I am really delighted that you have been able to make this shift - and ironically, with the shift in the dynamic between you and your d I am sure she will start to make progress now.  You have been the most amazing parent and you really can do no more and letting go of guilt can be very energising.

When you write:
"It's made me more aware of what I need to get through things.when d tried yo make me feel guilty about her going up to a friends place because "we just need a break from each other" I immediately reframed it to "that's great that you get to go on a holiday for a few days and catch-up with your friend".

This is actually an illustration of a motivational intervention - you have taken a negative expression from your d and turned it into an expression of a positive step and action, which will 'nudge' her along her recovery path.  Well done you!

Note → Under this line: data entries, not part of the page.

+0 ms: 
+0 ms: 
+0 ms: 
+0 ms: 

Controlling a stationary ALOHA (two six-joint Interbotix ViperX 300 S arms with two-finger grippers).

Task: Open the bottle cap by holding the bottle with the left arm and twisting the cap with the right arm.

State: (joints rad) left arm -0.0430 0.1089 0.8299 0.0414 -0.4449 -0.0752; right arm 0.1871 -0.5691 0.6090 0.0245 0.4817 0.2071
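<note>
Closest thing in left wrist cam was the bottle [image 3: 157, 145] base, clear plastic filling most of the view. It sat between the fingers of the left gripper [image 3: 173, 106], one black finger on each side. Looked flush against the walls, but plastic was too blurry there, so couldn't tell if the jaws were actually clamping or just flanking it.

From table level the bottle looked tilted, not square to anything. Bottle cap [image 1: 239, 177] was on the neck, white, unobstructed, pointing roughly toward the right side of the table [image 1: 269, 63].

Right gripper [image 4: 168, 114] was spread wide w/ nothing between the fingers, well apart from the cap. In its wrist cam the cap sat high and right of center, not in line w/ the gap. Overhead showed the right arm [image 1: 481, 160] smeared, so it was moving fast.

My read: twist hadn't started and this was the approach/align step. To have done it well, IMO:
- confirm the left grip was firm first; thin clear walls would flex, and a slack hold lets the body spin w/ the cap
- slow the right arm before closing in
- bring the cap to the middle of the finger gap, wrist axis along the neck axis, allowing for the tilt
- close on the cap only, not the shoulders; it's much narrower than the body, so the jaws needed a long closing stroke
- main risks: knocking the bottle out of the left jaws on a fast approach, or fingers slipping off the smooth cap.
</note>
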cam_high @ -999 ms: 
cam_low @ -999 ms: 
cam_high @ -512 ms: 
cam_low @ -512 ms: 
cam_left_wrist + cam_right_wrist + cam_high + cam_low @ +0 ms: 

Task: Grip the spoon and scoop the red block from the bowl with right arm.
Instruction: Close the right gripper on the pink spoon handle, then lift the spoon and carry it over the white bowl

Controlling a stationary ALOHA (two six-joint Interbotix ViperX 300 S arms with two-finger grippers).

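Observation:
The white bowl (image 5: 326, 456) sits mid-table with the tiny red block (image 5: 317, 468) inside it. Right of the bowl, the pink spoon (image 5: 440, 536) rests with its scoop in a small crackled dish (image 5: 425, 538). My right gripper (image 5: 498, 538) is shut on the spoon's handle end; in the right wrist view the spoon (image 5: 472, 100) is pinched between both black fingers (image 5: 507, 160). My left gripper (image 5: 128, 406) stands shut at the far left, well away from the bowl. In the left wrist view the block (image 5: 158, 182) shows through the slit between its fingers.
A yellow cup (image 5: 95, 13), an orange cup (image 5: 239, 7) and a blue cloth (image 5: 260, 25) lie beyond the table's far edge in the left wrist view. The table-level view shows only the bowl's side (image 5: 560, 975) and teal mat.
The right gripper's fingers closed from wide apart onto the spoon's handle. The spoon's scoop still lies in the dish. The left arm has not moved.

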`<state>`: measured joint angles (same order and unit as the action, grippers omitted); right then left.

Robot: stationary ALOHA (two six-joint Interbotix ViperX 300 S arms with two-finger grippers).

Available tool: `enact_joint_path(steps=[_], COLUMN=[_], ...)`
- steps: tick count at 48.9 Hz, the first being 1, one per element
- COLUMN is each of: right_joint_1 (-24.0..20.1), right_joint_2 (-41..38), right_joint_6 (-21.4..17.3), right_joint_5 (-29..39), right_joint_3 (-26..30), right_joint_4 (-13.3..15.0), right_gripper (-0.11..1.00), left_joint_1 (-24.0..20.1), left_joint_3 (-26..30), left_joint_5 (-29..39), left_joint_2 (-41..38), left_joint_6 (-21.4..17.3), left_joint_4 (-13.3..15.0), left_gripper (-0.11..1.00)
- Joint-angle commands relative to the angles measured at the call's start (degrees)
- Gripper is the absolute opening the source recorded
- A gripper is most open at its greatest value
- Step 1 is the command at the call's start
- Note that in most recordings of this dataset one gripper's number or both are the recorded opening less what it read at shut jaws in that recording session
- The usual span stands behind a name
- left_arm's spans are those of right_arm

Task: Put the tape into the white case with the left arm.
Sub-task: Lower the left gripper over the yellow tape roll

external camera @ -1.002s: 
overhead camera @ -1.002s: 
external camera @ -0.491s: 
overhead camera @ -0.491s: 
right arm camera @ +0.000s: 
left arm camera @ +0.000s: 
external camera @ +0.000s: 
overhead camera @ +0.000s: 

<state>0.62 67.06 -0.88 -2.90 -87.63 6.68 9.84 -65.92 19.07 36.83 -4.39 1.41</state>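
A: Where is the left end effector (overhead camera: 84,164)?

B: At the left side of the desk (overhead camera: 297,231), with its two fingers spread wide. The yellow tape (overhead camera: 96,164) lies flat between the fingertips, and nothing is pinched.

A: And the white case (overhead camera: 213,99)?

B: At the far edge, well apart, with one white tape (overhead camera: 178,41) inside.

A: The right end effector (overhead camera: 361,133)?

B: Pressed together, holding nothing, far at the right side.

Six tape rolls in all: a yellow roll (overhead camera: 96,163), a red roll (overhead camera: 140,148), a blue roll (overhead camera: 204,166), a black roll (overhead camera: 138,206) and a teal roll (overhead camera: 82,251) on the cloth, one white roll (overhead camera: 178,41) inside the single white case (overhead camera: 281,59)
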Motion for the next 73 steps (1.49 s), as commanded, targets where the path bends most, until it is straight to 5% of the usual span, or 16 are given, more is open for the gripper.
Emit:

You and your d have had such a hellish time - even more than these illnesses thrust upon us - but there comes a time as parents when we have to step back and away from the suffering and stay in our 'zone of wellness' as I call it, and not get pulled back into the emotional whirlpool of that suffering.  It is tough to learn to develop that harder skin, but it often results in a more effective relationship.
You sound to have made progress over the past few weeks - I am assuming d is out of her wheelchair now.  And how fantastic that she can be independent enough to leave the family setting.  That has to be real progress.

Batty[biggrin]ropping guilt is like anything.  It takes practice.  You have done an amazing job with your son, you do fantastic creative work, you are a lovely person.  If you can't get out of bed - who are you hurting? And Christmas is mainly hype and over-spending - you don't need to do 'perfect' at this time of year any more than another.  Forgive yourself!!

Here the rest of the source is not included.